Aspiration: Trusted (Negative) Customer Reviews on your Corporate Homepage

It may surprise you, but a sign of a mature social business is to allow negative customer reviews right on the homepage.

Hard pill to swallow? Absolutely. Many brand managers, CMOs and CEOs will resist tarnishing the brand, yet savvy social strategists know to enable a trusted place for prospects, reviews from actual customers will need to surface during their decision making process.

In fact, consumers often get this data from third parties, and the savvy strategist knows they want this to happen closer to their point of transaction on their corporate homepage. Why? It shows a sign of confidence that a brand is willing to allow all customer opinions closer to them, and ideally they are responding to fix issues.
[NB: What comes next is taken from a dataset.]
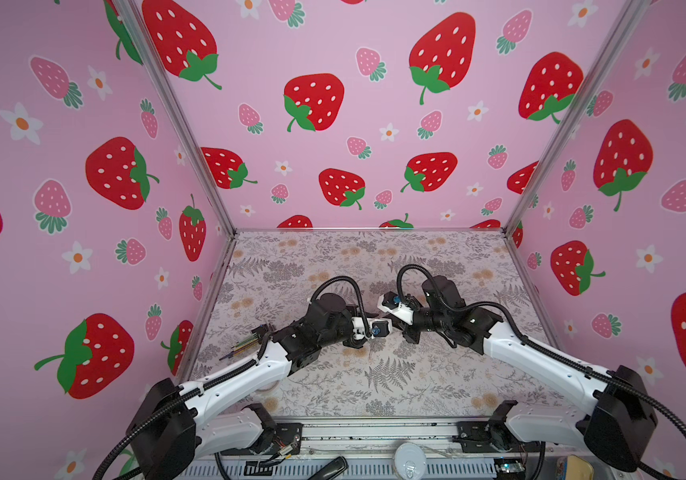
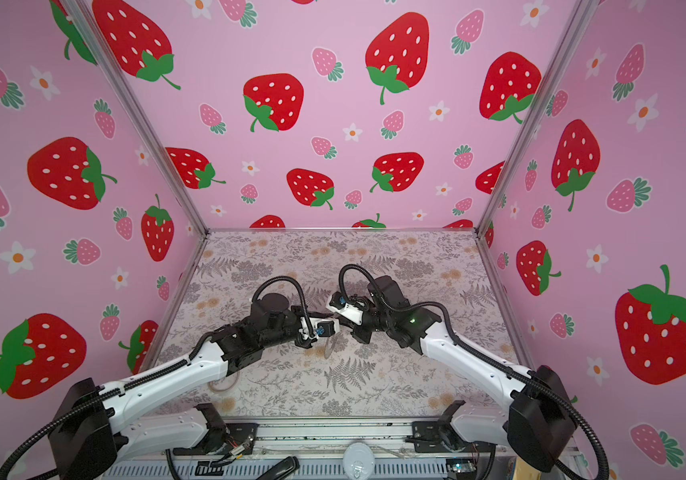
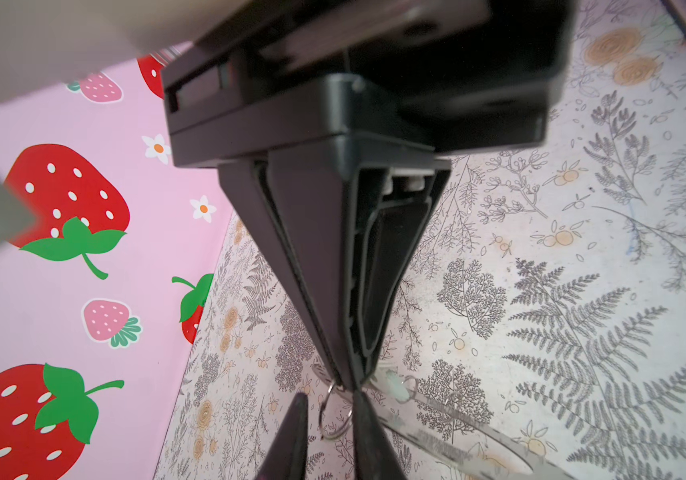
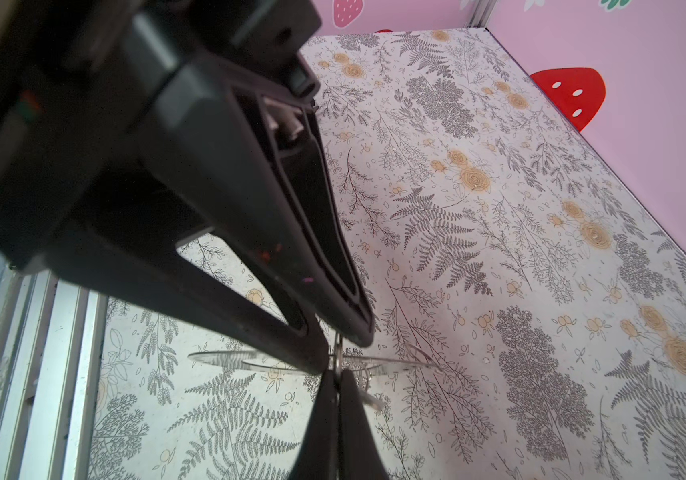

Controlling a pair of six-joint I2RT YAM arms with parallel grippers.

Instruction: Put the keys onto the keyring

Yet despite this, our recent survey found (our full Open Research report to come in Q1) that a majority of corporations are not aggregating customer reviews on the homepage, instead they are continuing to link away to social media owned (their own branded FB and Twitter accounts). Let’s continue to adopt trusted consumer content in all relevant digital touchpoints, and ensure we’re integrating across the entire customer lifecycle.

A sign of a mature social business is having trusted, and therefore negative customer reviews on the homepage.

12 Replies to “Aspiration: Trusted (Negative) Customer Reviews on your Corporate Homepage”

  1. Makes sense why reviews are away from home page. But most businesses can edit reviews before it’s posted on their site. Review placement can affect consumer decision making. However the savvy customer will search other avenues for reviews. No business can escape the claws of online reviews. The trick is to respond to every bad review.

  2. Disclaimer: I work for Bazaarvoice, and we are a SaaS review provider. Negative reviews are a sign of many things. Among them:

    -The brand has nothing to hide from consumers
    -The brand welcomes open and honest feedback from product/service users
    -The brand understands and respects consumers enough to know that, should they not provide an area for open customer conversations, they will go elsewhere to escape the veneer of marketing copy (which consumers trust far less than peer and expert opinions).

    But, here’s something that goes even further to gain consumer trust when it comes to UGC: acting on it. That’s right–don’t just apologize, improve your products based on the feedback you’re getting. Change your description copy to more accurately reflect product features and qualities. Negative reviews are an opportunity to become more customer centric by taking them to heart and acting on them. Therein lies the core value of what some still wish to cover up. If only they understood they were sitting on a goldmine!

  3. The difficulty isn’t so much the presence of negative user reviews, but the brand’s method of dealing with them. As long as the brand responds through the right channel in a timely, diplomatic  and responsible manner, it can an opportunity for good publicity and genuine customer engagement.

  4. And yet, brands are so afraid of showing negative reviews. I work for one of the strongest brands in the world and we started to collect user reviews 1 month ago. We already have more than 40,000 reviews in 6 countries. I spend every minute on convincing the internal organization that we should not delete negative reviews…. A great challange I can tell you! So thanks @jowyang:disqus for your support!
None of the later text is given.